Connu des services de police pour des affaires de stupéfiants, le jeune homme, fils d'un employé de l'ambassade du Cameroun, avait échappé récemment à deux interpellations en invoquant son statut.

La cité Duclos, à Villejuif (Val-de-Marne), où le jeune homme tenait \"un point de deal\", selon la police.
La cité Duclos, à Villejuif (Val-de-Marne), où le jeune homme tenait "un point de deal", selon la police. (MAXPPP)

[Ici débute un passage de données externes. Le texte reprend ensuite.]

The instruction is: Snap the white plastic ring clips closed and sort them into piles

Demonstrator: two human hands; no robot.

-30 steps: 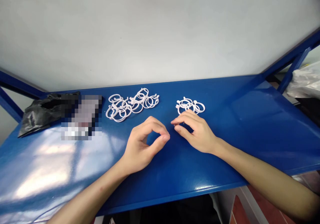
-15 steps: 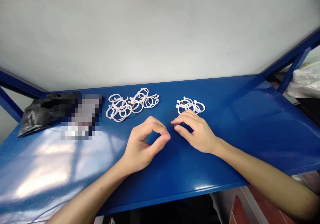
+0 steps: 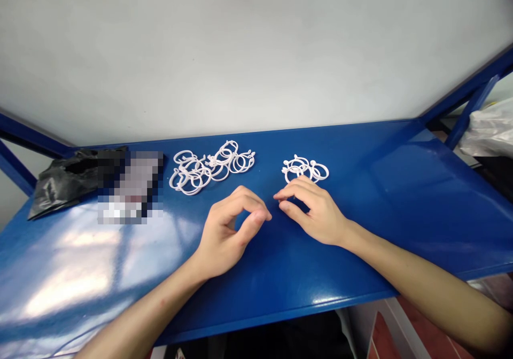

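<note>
Left hand (image 3: pixel 230 233), right hand (image 3: pixel 315 209) — curled near white rings (image 3: pixel 211 160) (two clusters).

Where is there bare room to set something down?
Widest: right of the small ring cluster, behind the right forearm. Also between it and the left forearm, to the front edge. Crowded: back left, with black bag, pixelated item and large ring cluster.

We've got a glossy blue tabletop (image 3: pixel 380 177). On it we see: larger white ring pile (image 3: pixel 216 161), smaller white ring pile (image 3: pixel 305 162) right of it, black bag (image 3: pixel 60 182) far left, pixelated item (image 3: pixel 138 180) beside the bag.
</note>
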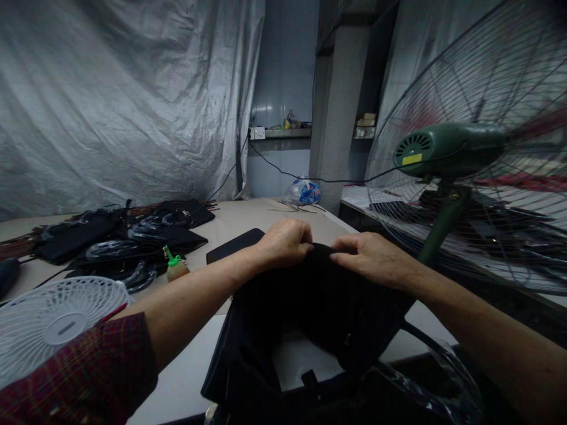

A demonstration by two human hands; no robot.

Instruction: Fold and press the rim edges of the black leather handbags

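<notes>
A black bag (248, 342) stands on the table in front of me, its mouth spread toward me and a pale surface showing inside. My left hand (287, 241) is closed on the bag's far edge, fingers curled over the cloth. Just to the right, my right hand (370, 255) pinches the same edge between thumb and fingers. A strap handle in clear plastic wrap (456, 378) hangs at the bag's right side. Behind my left wrist lies a flat black piece (237, 243).
Black bags with plastic-wrapped handles (133, 236) are piled at the left. A small bottle with a green spout (176, 267) stands beside a white fan (66, 324). A large green fan (447, 150) takes up the right side. A blue-and-clear plastic bag (303, 192) sits at the table's far end.
</notes>
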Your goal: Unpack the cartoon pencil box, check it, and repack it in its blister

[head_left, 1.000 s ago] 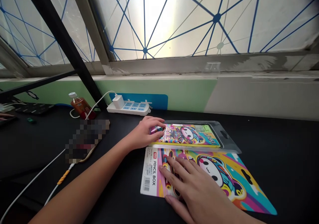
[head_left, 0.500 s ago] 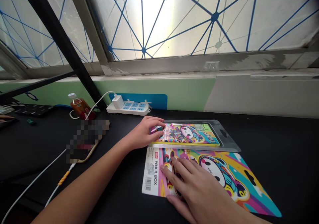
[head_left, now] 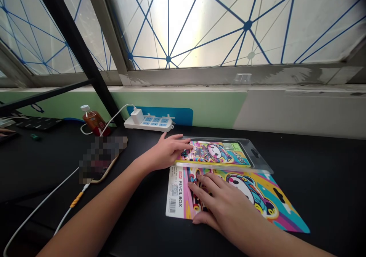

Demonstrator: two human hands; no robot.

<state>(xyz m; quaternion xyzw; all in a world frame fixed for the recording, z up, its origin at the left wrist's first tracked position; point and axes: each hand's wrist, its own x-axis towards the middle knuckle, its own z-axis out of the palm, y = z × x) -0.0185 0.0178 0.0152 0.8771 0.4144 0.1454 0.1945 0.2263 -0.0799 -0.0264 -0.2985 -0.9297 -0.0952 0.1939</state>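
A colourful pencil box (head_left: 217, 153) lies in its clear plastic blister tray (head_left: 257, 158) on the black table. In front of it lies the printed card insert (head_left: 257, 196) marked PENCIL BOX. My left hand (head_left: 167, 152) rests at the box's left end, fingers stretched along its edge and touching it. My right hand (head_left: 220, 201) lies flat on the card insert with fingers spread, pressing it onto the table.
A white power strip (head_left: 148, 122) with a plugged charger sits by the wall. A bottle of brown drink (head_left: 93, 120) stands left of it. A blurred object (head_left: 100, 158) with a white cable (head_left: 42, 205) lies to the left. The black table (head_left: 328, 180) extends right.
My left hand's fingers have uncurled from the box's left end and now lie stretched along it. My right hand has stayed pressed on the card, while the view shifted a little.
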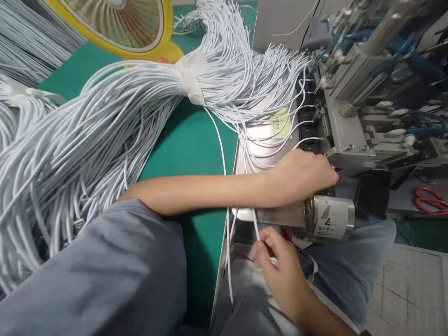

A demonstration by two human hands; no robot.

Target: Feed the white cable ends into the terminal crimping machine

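Note:
My left hand (303, 177) reaches across to the front edge of the machine's black slotted block (306, 105). Its fingers are curled down and closed, and their tips and anything in them are hidden behind the knuckles. Lower down, my right hand (280, 261) pinches a single white cable (256, 226) between thumb and fingers; the cable runs up under my left wrist. Several other white cables lead from the big bundle (133, 88) to the block, their ends in its slots. A white wrap (192, 77) binds this bundle.
A yellow fan (171, 49) stands at the back on the green mat (199, 135). Beside my left wrist is a clear jar (334, 217) with a white label. Red-handled scissors (432, 200) lie at far right. Metal cylinders and blue tubes of the machine (346, 121) rise beyond my left hand.

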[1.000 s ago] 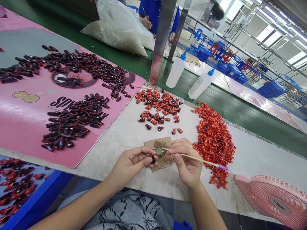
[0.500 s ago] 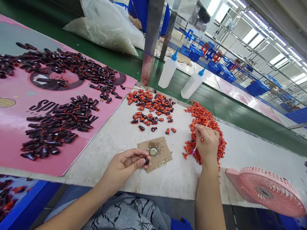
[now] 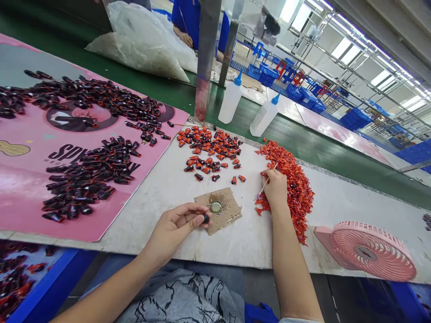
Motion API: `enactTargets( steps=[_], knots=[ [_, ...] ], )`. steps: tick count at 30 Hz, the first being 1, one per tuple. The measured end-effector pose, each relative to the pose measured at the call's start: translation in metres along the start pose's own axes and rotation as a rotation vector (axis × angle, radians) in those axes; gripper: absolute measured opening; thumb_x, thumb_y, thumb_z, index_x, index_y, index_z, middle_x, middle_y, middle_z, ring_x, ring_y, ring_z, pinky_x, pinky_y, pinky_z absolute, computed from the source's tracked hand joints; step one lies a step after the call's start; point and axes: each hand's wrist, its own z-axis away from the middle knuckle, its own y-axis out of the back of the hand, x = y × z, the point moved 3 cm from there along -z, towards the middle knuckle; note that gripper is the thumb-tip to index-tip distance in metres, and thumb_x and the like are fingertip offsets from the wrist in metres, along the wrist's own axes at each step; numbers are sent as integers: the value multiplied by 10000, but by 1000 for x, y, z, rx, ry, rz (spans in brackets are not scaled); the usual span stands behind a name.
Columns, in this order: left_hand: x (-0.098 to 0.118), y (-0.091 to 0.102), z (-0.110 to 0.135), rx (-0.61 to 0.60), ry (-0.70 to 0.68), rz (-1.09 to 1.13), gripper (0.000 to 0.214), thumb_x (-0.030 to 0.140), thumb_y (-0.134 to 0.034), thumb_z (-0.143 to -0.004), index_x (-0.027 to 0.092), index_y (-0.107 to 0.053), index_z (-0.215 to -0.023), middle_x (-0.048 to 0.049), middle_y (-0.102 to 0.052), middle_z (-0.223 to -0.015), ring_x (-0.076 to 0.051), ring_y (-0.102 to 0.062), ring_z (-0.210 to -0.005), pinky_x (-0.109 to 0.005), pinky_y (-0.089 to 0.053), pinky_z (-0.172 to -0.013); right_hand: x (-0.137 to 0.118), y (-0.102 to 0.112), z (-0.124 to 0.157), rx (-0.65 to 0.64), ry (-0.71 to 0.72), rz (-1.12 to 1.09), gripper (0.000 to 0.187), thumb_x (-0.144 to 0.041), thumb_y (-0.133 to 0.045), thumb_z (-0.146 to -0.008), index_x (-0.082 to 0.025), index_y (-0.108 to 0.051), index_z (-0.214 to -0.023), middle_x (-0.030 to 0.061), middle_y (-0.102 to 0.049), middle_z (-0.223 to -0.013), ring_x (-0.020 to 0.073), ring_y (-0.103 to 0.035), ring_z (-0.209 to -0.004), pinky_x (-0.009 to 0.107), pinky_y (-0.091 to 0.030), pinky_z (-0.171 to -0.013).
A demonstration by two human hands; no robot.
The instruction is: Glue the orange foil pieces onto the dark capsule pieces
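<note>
My left hand (image 3: pixel 180 226) pinches a small black plastic piece (image 3: pixel 205 217) between thumb and fingers, just left of a cardboard scrap (image 3: pixel 230 211). A round metal cap (image 3: pixel 216 207) lies on that cardboard with tiny specks around it. My right hand (image 3: pixel 276 186) holds a thin stick (image 3: pixel 264 186) with a purple lower end, at the left edge of a heap of small orange-red pieces (image 3: pixel 296 179). Its fingertips touch or hover over the heap; I cannot tell which. Black pieces with orange-red parts (image 3: pixel 210 143) lie in a group behind the cardboard.
Many black pieces (image 3: pixel 87 175) lie on a pink printed sheet (image 3: pixel 77 229) at left. Two white bottles with blue tips (image 3: pixel 230 103) stand behind the worktop by a metal post (image 3: pixel 204 67). A pink fan (image 3: pixel 373 251) sits at right. Opposite, a person in blue (image 3: pixel 183 22) works.
My right hand has shifted left with the stick, to the heap's left edge. My left hand still pinches the black piece. The whole view has shifted slightly.
</note>
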Motion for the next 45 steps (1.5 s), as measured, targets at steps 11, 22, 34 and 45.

Il profitait de son immunité diplomatique pour dealer en toute quiétude et narguer les policiers. Un Camerounais de 20 ans, fils d'un employé de l'ambassade du Cameroun en France, a échappé à deux reprises la semaine dernière à une interpellation en faisant jouer son immunité diplomatique. Sur décision de l'ambassade, il va finalement être renvoyé dans son pays, rapporte Le Parisien, jeudi 21 décembre.

Connu des services de police pour trafic de drogue, le jeune homme avait d'abord été interpellé jeudi dernier à son domicile de Villejuif (Val-de-Marne) par des policiers du 12e arrondissement de Paris, pour une affaire de stupéfiants. Il avait alors fait état de son statut diplomatique et avait été relâché. Selon Le Parisien, qui avait révélé l'affaire, le parquet avait ordonné sa libération "immédiate" et la restitution des 480 euros trouvés lors de la perquisition.

Menaces et insultes contre les policiers

Le lendemain, lors d'un contrôle de routine dans sa cité de Villejuif, les policiers de la brigade anticriminalité (BAC) du Kremlin-Bicêtre ont croisé le jeune homme, qui les a abordés, menacés de mort et insultés. "Vous ne pouvez rien contre moi, je suis intouchable", leur a-t-il lancé, selon une source proche du dossier. "Il était connu des services, mais c'est la première fois qu'il sort le joker de l'immunité diplomatique", s'étonne une autre source policière.

Le jeune homme va regagner le Cameroun dès vendredi. "J’ai eu l’ambassadeur au téléphone il y a un quart d’heure. Il m’a confirmé que sa place était réservée dans un avion qui part demain pour Yaoundé", a indiqué au Parisien le président de la commission des Affaires étrangères au Sénat, Christian Cambon.